Reproduce every entry exactly as shown.
*** Task material
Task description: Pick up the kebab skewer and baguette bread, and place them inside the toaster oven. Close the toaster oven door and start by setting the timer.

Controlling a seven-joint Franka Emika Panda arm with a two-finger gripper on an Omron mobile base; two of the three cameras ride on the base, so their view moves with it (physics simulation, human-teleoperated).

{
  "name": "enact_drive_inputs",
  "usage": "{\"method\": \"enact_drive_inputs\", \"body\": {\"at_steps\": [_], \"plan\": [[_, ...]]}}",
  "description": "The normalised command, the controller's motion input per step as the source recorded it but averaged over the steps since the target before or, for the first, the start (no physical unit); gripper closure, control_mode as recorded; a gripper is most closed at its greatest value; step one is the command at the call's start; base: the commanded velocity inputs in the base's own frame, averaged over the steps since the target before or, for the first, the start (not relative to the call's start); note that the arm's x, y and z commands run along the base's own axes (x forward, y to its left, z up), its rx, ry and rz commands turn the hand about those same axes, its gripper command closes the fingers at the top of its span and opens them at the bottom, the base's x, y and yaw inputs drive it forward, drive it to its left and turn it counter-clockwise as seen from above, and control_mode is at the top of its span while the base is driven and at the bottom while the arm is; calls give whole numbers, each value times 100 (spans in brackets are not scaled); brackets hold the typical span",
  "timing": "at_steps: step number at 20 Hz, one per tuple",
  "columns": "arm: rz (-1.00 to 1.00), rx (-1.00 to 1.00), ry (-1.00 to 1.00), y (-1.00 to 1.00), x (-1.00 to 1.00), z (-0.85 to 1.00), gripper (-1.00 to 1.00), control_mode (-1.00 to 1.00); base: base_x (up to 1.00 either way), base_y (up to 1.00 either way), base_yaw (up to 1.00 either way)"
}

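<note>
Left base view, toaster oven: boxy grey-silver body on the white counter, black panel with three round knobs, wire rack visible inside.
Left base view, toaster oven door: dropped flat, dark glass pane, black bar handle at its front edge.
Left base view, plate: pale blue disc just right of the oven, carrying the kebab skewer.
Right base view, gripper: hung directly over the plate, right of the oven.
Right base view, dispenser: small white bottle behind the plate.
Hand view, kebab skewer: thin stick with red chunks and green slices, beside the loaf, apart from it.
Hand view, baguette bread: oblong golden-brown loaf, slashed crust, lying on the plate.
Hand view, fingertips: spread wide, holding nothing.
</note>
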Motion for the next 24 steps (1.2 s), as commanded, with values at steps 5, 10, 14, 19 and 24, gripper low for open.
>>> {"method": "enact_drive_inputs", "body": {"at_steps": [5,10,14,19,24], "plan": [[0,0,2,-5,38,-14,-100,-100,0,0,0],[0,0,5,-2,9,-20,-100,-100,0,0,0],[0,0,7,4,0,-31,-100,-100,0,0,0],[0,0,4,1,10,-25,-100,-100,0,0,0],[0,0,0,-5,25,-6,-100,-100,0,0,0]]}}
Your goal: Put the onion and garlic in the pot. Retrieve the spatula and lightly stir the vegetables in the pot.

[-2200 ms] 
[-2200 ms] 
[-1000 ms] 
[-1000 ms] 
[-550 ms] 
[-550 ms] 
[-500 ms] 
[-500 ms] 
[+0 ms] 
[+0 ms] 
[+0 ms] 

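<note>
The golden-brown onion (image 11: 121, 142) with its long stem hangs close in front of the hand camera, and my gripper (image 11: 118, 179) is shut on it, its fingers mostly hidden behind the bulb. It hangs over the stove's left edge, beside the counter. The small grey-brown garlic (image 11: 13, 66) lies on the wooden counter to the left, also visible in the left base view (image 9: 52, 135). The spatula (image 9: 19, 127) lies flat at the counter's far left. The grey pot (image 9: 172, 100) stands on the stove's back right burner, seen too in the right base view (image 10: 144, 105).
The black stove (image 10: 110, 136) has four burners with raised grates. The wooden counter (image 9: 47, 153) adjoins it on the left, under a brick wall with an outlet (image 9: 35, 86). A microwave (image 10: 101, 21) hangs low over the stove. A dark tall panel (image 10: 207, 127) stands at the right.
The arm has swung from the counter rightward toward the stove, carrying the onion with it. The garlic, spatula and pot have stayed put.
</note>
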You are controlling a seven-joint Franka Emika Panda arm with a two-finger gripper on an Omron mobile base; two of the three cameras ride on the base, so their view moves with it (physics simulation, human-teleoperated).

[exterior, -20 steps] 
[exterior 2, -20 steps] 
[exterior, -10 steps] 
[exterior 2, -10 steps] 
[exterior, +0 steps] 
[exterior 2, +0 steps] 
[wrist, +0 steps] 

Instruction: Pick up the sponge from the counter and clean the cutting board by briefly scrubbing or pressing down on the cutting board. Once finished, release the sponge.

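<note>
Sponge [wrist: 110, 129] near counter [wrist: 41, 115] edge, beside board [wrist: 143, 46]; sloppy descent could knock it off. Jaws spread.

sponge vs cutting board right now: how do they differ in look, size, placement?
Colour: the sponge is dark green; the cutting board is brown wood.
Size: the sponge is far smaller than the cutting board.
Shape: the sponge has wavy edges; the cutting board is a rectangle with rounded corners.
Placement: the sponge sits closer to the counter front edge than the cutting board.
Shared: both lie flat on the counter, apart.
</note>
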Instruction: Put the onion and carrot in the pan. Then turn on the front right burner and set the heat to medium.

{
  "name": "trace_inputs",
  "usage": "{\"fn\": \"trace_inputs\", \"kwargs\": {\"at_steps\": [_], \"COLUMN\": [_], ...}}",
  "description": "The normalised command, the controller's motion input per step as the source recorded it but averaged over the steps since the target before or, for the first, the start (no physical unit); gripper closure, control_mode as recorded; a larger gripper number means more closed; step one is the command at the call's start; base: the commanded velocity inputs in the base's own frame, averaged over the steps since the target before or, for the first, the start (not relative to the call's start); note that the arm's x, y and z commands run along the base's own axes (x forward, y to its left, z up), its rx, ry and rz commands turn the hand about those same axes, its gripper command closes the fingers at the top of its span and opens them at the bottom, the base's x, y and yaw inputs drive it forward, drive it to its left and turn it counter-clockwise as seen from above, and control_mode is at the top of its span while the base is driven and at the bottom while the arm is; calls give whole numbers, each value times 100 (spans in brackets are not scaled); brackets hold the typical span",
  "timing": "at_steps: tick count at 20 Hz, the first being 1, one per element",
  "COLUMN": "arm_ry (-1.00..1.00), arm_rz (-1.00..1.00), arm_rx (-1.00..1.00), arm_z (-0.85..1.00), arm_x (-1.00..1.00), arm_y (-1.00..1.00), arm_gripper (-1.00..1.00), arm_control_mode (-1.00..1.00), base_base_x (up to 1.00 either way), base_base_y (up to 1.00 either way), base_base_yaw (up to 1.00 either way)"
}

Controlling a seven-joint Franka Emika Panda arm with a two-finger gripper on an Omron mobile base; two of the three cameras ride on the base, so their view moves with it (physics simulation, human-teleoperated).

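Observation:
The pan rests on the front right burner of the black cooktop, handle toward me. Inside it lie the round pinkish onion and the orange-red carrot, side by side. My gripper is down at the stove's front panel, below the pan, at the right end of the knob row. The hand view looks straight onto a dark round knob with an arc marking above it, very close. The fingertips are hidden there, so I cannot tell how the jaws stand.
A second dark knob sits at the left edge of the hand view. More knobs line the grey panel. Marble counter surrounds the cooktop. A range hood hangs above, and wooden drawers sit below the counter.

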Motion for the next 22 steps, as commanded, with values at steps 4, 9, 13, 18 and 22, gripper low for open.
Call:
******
*Exercise response:*
Task description: Pick up the kebab skewer and baguette bread, and place them inside the toaster oven. Close the toaster oven door and start by setting the timer.

Controlling a seven-joint Franka Emika Panda arm with a two-finger gripper on an Omron mobile base; two of the three cameras ride on the base, so their view moves with it (physics simulation, human-teleoperated).

{
  "name": "enact_drive_inputs",
  "usage": "{\"method\": \"enact_drive_inputs\", \"body\": {\"at_steps\": [_], \"plan\": [[_, ...]]}}",
  "description": "The normalised command, the controller's motion input per step as the source recorded it but averaged over the steps since the target before or, for the first, the start (no physical unit); gripper closure, control_mode as recorded; a gripper is most closed at its greatest value; step one is the command at the call's start; base: the commanded velocity inputs in the base's own frame, averaged over the steps since the target before or, for the first, the start (not relative to the call's start); note that the arm's x, y and z commands run along the base's own axes (x forward, y to its left, z up), its rx, ry and rz commands turn the hand about those same axes, its gripper command closes the fingers at the top of its span and opens them at the bottom, the base's x, y and yaw inputs drive it forward, drive it to its left and turn it counter-clockwise as seen from above, and control_mode is at the top of its span while the base is driven and at the bottom while the arm is; calls give whole numbers, each value times 100 (spans in brackets are not scaled); brackets hold the typical span",
  "timing": "at_steps: step number at 20 Hz, one per tuple",
  "columns": "arm: rz (-1.00 to 1.00), rx (-1.00 to 1.00), ry (-1.00 to 1.00), y (-1.00 to 1.00), x (-1.00 to 1.00), z (-0.85 to 1.00), gripper (-1.00 to 1.00), control_mode (-1.00 to 1.00); base: base_x (up to 1.00 either way), base_y (up to 1.00 either way), base_yaw (up to 1.00 either way)"
}

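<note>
Left base view, toaster oven: boxy grey-silver body on the white counter, black panel with three round knobs, wire rack visible inside.
Left base view, toaster oven door: dropped flat, dark glass pane, black bar handle at its front edge.
Left base view, plate: pale blue disc just right of the oven, carrying the kebab skewer.
Right base view, gripper: hung directly over the plate, right of the oven.
Right base view, dispenser: small white bottle behind the plate.
Hand view, kebab skewer: thin stick with red chunks and green slices, beside the loaf, apart from it.
Hand view, baguette bread: oblong golden-brown loaf, slashed crust, lying on the plate.
Hand view, fingertips: spread wide, holding nothing.
</note>
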Motion for the next 24 steps (1.2 s), as commanded, with values at steps 5, 10, 14, 19 and 24, gripper low for open.
>>> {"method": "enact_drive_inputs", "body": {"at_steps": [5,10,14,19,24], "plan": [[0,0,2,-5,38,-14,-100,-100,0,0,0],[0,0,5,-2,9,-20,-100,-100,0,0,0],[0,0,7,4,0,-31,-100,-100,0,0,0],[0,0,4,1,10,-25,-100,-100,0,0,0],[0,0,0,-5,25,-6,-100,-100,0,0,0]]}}
Your goal: Put the onion and garlic in the pot. Retrieve the spatula and lightly stir the vegetables in the pot.

[-2200 ms] 
[-2200 ms] 
[-1000 ms] 
[-1000 ms] 
[-550 ms] 
[-550 ms] 
[-500 ms] 
[-500 ms] 
[+0 ms] 
[+0 ms] 
[+0 ms] 

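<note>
The golden-brown onion (image 11: 121, 142) with its long stem hangs close in front of the hand camera, and my gripper (image 11: 118, 179) is shut on it, its fingers mostly hidden behind the bulb. It hangs over the stove's left edge, beside the counter. The small grey-brown garlic (image 11: 13, 66) lies on the wooden counter to the left, also visible in the left base view (image 9: 52, 135). The spatula (image 9: 19, 127) lies flat at the counter's far left. The grey pot (image 9: 172, 100) stands on the stove's back right burner, seen too in the right base view (image 10: 144, 105).
The black stove (image 10: 110, 136) has four burners with raised grates. The wooden counter (image 9: 47, 153) adjoins it on the left, under a brick wall with an outlet (image 9: 35, 86). A microwave (image 10: 101, 21) hangs low over the stove. A dark tall panel (image 10: 207, 127) stands at the right.
The arm has swung from the counter rightward toward the stove, carrying the onion with it. The garlic, spatula and pot have stayed put.
</note>
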You are controlling a seven-joint Franka Emika Panda arm with a two-finger gripper on an Omron mobile base; two of the three cameras ride on the base, so their view moves with it (physics simulation, human-teleoperated).

[exterior, -20 steps] 
[exterior 2, -20 steps] 
[exterior, -10 steps] 
[exterior 2, -10 steps] 
[exterior, +0 steps] 
[exterior 2, +0 steps] 
[wrist, +0 steps] 

Instruction: Pick up the sponge from the counter and clean the cutting board by briefly scrubbing or pressing down on the cutting board. Once finished, release the sponge.

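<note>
Sponge [wrist: 110, 129] near counter [wrist: 41, 115] edge, beside board [wrist: 143, 46]; sloppy descent could knock it off. Jaws spread.

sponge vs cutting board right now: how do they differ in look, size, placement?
Colour: the sponge is dark green; the cutting board is brown wood.
Size: the sponge is far smaller than the cutting board.
Shape: the sponge has wavy edges; the cutting board is a rectangle with rounded corners.
Placement: the sponge sits closer to the counter front edge than the cutting board.
Shared: both lie flat on the counter, apart.
</note>
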Instruction: Put the onion and carrot in the pan. Then turn on the front right burner and set the heat to medium.

{
  "name": "trace_inputs",
  "usage": "{\"fn\": \"trace_inputs\", \"kwargs\": {\"at_steps\": [_], \"COLUMN\": [_], ...}}",
  "description": "The normalised command, the controller's motion input per step as the source recorded it but averaged over the steps since the target before or, for the first, the start (no physical unit); gripper closure, control_mode as recorded; a larger gripper number means more closed; step one is the command at the call's start; base: the commanded velocity inputs in the base's own frame, averaged over the steps since the target before or, for the first, the start (not relative to the call's start); note that the arm's x, y and z commands run along the base's own axes (x forward, y to its left, z up), its rx, ry and rz commands turn the hand about those same axes, its gripper command closes the fingers at the top of its span and opens them at the bottom, the base's x, y and yaw inputs drive it forward, drive it to its left and turn it counter-clockwise as seen from above, and control_mode is at the top of its span while the base is driven and at the bottom while the arm is; calls give whole numbers, each value times 100 (spans in brackets are not scaled); brackets hold the typical span",
  "timing": "at_steps: tick count at 20 Hz, the first being 1, one per element",
  "COLUMN": "arm_ry (-1.00..1.00), arm_rz (-1.00..1.00), arm_rx (-1.00..1.00), arm_z (-0.85..1.00), arm_x (-1.00..1.00), arm_y (-1.00..1.00), arm_gripper (-1.00..1.00), arm_control_mode (-1.00..1.00), base_base_x (up to 1.00 either way), base_base_y (up to 1.00 either way), base_base_yaw (up to 1.00 either way)"
}

Controlling a seven-joint Franka Emika Panda arm with a two-finger gripper on an Omron mobile base; two of the three cameras ride on the base, so their view moves with it (physics simulation, human-teleoperated).

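Observation:
The pan rests on the front right burner of the black cooktop, handle toward me. Inside it lie the round pinkish onion and the orange-red carrot, side by side. My gripper is down at the stove's front panel, below the pan, at the right end of the knob row. The hand view looks straight onto a dark round knob with an arc marking above it, very close. The fingertips are hidden there, so I cannot tell how the jaws stand.
A second dark knob sits at the left edge of the hand view. More knobs line the grey panel. Marble counter surrounds the cooktop. A range hood hangs above, and wooden drawers sit below the counter.
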
Motion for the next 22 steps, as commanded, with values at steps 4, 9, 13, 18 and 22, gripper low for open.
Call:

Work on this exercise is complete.